I. A Sadalone cuento mi ágape: dos piezas de esto, un jugo de eso y, trituradas, cinco porciones de aquello. Le hablo de la preciosidad de su sabor y me mira sonriente. Le pondero el buen gusto que al paladar deja el manjar. ¿Y si las proporciones hubiesen cambiado?, me pregunta. Me seguiría produciendo placer su consumo. Mas, ¿dónde se ha de hallar el punto exacto para alcanzar la sublimidad en tu vianda?, me inquiere. Si conforme haces uso de cinco porciones hicieses lo propio con cuatro o con seis, ¿no crees que así hubieses logrado aumentar el gozo que ya de por sí te concedieron las cinco porciones? Y si el acceso a la máxima consideración de la fruición te lo hubiese aportado el incremento de las dos piezas de esto con una equis parte de otra porción de aquello, ¿habrías obtenido el culmen, el punto de inflexión a partir del cual ya nada puede ser superado? Imposible de saber sin experimentar ni comparar, le respondo.
Ese punto sublime, me apunta, es el centro de un universo. Aquí tiene su origen la perfección del hecho, aquella que intuimos nos llevará a una puntual dicha imposible de igualar. Como si de una gran onda se tratase, en torno a la señal, como órbitas, giran las secuelas que la envuelven. Conforme nos alejamos de la marca exacta, nos distanciamos de esa perfección y, en consecuencia, de la percepción de su acceso.
Así son las relaciones humanas, concluye. Sólo así se puede entender la permanente insatisfacción que subyace en la misma esencia de la humanidad por mucho que experimente y por mucho que compare. Una insatisfacción esta que cubrimos con el beneplácito de un cómodo conformismo que todos los días apuntalamos ante los espejos de la memoria. Dedicamos toda una vida cada día a buscar las adecuadas proporciones que nos conduzcan a la sublimidad entre nosotros siguiendo la ruta del incierto mapa de los deseos y las esperanzas, y terminamos por aceptar con resignación ese presente en el que desembocamos todos los días; un presente que, en mayor o menor medida, siempre estará alejado del punto sublime.
II. Al día siguiente y al que le siguió, hice todas las combinaciones posibles para comprobar si era posible llegar a la exacta proporción de la sublimidad. Pero siempre me preguntaba si ahí, en el gozo del brebaje, se acababa todo, si no era posible hacer algo más que superase en placer a lo ya obtenido. Hasta tal extremo llegó mi preocupación, que terminé desistiendo y amparándome en que todo no era más que una suerte de idealismo que, como tal, era tan inalcanzable como absurda la proposición de su consecución.
A Sadalone he confesado mi frustración por no lograr el punto sublime. Él me sonríe. No existe como tal, me dice. No existe el punto sublime; si existiese, este siempre se modificaría a fuerza de búsquedas, necesidades y circunstancias. Lo anhelaste hace unas horas, cuando eras equis horas menos viejo; ahora, equis horas menos joven, el punto sublime se ha desplazado de su lugar primigenio. Nuestra insatisfacción, pues, no proviene de la existencia de un punto sublime, nuestra insatisfacción viene de creer que existe un punto sublime y convencernos de que podemos acceder a él.
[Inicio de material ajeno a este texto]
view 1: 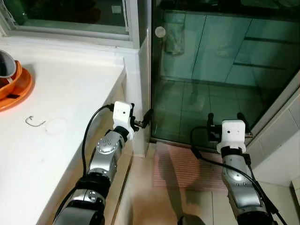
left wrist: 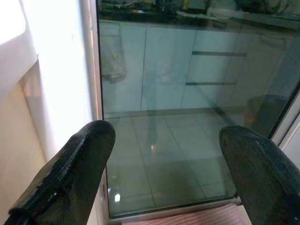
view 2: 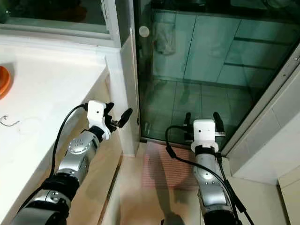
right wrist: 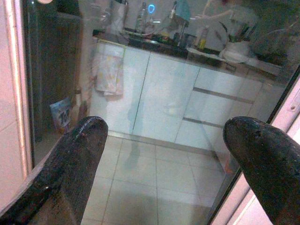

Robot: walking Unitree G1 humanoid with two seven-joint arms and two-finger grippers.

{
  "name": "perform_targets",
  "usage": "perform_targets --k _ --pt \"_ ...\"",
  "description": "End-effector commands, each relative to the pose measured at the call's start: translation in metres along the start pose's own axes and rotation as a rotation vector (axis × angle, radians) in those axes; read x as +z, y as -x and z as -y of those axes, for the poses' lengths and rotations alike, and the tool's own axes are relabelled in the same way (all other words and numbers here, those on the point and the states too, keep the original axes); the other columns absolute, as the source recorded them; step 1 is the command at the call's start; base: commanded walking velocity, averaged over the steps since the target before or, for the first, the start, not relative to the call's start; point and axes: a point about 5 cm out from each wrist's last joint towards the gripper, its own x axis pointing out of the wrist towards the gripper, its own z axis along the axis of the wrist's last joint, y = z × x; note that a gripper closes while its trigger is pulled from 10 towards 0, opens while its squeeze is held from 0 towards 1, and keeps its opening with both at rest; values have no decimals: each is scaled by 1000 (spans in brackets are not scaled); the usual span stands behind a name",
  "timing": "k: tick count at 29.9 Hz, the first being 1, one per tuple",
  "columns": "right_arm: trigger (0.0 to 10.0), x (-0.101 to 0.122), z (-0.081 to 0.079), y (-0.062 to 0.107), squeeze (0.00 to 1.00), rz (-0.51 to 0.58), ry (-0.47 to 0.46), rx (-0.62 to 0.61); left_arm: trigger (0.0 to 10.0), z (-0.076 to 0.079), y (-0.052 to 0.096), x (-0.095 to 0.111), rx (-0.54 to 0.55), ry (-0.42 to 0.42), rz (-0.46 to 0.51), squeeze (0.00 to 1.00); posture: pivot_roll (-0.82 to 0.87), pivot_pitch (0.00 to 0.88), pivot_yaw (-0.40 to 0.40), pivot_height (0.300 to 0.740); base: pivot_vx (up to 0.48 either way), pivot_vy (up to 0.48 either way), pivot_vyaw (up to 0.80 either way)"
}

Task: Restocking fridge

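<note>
Glass door [view 1: 220,70] straight ahead, kitchen cabinets [right wrist: 164,98] behind it (no fridge visible). Left hand [view 1: 143,119] spread, beside white surface [view 1: 56,117]. Right hand [view 1: 226,118] spread, low before door, above pink mat [view 1: 180,166]. Orange bowl [view 1: 16,86] on surface.

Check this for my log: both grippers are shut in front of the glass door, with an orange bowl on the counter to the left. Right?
Not quite: both wrist views show the left gripper and right gripper open. They do face the glass door, and the orange bowl sits on the counter.
</note>
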Motion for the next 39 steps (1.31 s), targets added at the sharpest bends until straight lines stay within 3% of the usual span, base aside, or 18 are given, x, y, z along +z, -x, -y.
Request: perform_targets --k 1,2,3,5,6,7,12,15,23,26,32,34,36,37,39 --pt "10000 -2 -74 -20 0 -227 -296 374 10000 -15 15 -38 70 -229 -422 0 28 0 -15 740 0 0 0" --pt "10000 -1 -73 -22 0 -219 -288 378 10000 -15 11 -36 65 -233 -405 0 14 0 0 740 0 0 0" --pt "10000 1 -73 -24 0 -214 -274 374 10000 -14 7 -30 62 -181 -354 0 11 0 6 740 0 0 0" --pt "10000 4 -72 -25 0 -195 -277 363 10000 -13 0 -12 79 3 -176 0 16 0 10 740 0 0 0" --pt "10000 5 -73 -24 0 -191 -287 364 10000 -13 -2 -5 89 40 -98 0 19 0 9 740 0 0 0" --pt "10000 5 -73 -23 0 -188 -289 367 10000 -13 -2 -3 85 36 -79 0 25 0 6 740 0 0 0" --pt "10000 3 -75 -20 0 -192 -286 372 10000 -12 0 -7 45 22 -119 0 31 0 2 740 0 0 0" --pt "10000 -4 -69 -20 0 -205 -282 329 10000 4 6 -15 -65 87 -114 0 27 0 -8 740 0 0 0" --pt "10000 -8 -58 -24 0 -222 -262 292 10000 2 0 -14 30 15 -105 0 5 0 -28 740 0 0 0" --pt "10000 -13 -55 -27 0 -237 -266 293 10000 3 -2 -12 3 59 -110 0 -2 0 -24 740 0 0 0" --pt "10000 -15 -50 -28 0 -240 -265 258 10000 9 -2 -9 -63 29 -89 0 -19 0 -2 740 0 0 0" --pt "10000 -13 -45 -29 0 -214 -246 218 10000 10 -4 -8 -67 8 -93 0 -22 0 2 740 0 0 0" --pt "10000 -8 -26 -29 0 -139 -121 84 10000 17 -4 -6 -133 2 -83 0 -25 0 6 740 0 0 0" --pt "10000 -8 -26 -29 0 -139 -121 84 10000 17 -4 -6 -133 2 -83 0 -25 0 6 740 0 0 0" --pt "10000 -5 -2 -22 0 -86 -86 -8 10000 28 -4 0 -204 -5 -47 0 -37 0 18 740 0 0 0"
Ahora ya sabes cómo funciona la humanidad, cómo sobre las cenizas de las insatisfacciones se erigen los imperios. Gracias a la búsqueda del punto sublime todos hemos evolucionado; aunque todos de manera individual sigamos resignados a ver cómo desembocaremos en la periferia de la perfección porque la sublimidad no es egocéntrica.